2016 KHL All-Star Game
|  | 1 | 2 | 3 | Total |
| Team East | 6 | 12 | 5 | 23 |
| Team West | 10 | 7 | 11 | 28 |
- Date: 23 January 2016
- Arena: VTB Ice Palace
- City: Moscow, Russia
- Attendance: 11,753

= 2016 Kontinental Hockey League All-Star Game =

The 2016 Kontinental Hockey League All-Star Game took place on January 23, 2016 at the VTB Ice Palace in Moscow, Russia, home of Dynamo Moskva, during the 2015–16 KHL season. Before the game, the players competed in the KHL skills competition.

== Final roster ==

The first six players for each conference were chosen via a fan vote.
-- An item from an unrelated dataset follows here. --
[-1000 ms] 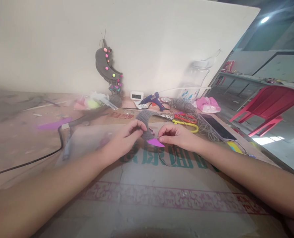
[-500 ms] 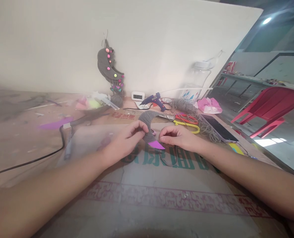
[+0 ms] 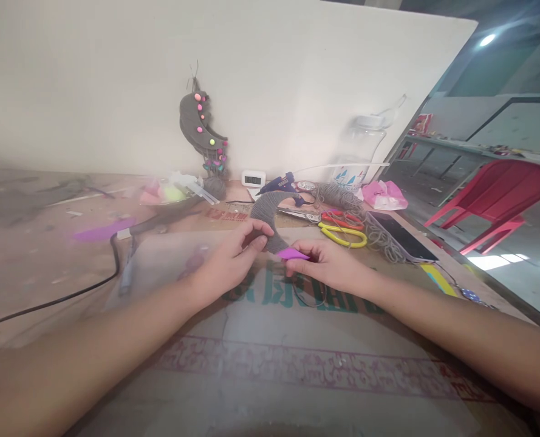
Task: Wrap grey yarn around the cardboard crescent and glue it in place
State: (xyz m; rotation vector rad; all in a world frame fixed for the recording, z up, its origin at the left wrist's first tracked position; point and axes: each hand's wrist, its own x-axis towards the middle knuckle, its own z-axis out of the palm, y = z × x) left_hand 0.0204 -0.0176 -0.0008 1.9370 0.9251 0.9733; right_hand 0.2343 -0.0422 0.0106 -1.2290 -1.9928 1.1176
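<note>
My left hand pinches a crescent shape wound in grey yarn, with a bare pink tip sticking out at its lower end. My right hand is closed just under that pink tip and holds a thin grey yarn strand that loops down over the printed cardboard. Both hands sit near the middle of the table, close together, the crescent lifted off the cardboard between them.
A finished grey crescent with coloured pompoms leans on the white wall. Behind the hands lie a blue glue gun, a small digital timer, scissors with red and yellow handles, a yarn heap, a phone, a clear jar. A black cable runs left; red chair right.
The crescent has tilted up and risen off the cardboard. My right hand has dropped from above the pink tip to beneath it, drawing the yarn along.
</note>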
The next six were chosen by media and accredited journalists. The final five were selected by the KHL's competition committee.

Team West
| Nat. | Player | Team | Pos. | Num. |
| Russia | Alexei Murygin | Lokomotiv Yaroslavl | G | 30 |
| Canada | Mat Robinson | Dynamo Moskva | D | 37 |
| Russia | Nikita Zaitsev | CSKA Moskva | D | 22 |
| Russia | Ilya Kovalchuk | SKA Saint Petersburg | LW | 17 |
| Russia | Alexander Radulov (C) | CSKA Moscow | RW | 47 |
| Canada | Matt Ellison | Dinamo Minsk | RW | 10 |
| Russia | Ilya Sorokin | CSKA Moskva | G | 90 |
| Canada | Cam Barker | Slovan Bratislava | D | 55 |
| Denmark | Philip Larsen | Jokerit Helsinki | D | 36 |
| Russia | Nikita Gusev | SKA Saint Petersburg | LW | 97 |
| Russia | Vadim Shipachyov | SKA Saint Petersburg | RW | 87 |
| Russia | Daniil Apalkov | Lokomotiv Yaroslavl | RW | 40 |
| Slovakia | Milan Jurčina | Medveščak Zagreb | D | 68 |
| Russia | Ziyat Paygin | HC Sochi | D | 8 |
| Canada | Brandon Kozun | Jokerit Helsinki | LW | 51 |
| Russia | Dmitri Kagarlitsky | Severstal Cherepovets | RW | 18 |
| Latvia | Kaspars Daugaviņš | Torpedo Nizhny Novgorod | LW | 16 |
| France | Stéphane Da Costa | CSKA Moskva | LW | 77 |
| Head coach: Dmitri Kvartalnov |  |  |  | – |

Team East
| Nat. | Player | Team | Pos. | Num. |
| Czech Republic | Alexander Salák | Sibir Novosibirsk | G | 53 |
| Belarus | Vladimir Denisov | Traktor Chelyabinsk | D | 44 |
| Russia | Alexander Loginov | Salavat Yulaev Ufa | D | 19 |
| Russia | Sergei Mozyakin (C) | Metallurg Magnitogorsk | LW | 10 |
| Sweden | Linus Omark | Salavat Yulaev Ufa | LW | 67 |
| Czech Republic | Vladimír Sobotka | Avangard Omsk Oblast | RW | 17 |
| Finland | Juha Metsola | Amur Khabarovsk | G | 77 |
| Latvia | Oskars Bārtulis | Admiral Vladivostok | D | 37 |
| Kazakhstan | Kevin Dallman | Barys Astana | D | 38 |
| Russia | Anatoly Golyshev | Avtomobilist Yekaterinburg | C | 15 |
| Russia | Danis Zaripov | Metallurg Magnitogorsk | RW | 25 |
| Czech Republic | Jan Kovář | Metallurg Magnitogorsk | C | 43 |
| United States | Jonathon Blum | Admiral Vladivostok | D | 24 |
| Sweden | Tobias Viklund | Lada Togliatti | D | 16 |
| Russia | Mikhail Varnakov | Ak Bars Kazan | LW | 18 |
| Russia | Kirill Kaprizov | Metallurg Novokuznetsk | RW | 7 |
| Kazakhstan | Nigel Dawes | Barys Astana | C | 9 |
| Head coach: Andrei Skabelka |  |  |  | – |

- Withdrawn
Prior to the draft several players withdrew due to injury:

| Nat. | Name | Team | Pos. | Reason and replacement |  |
| RUS | Ilya Kovalchuk | SKA Saint Petersburg | RW | Injury, replaced by Stephane Da Costa |

Though Kaspars Daugaviņš participated in the skills competition, he would not play in the match due to an illness. He was not replaced.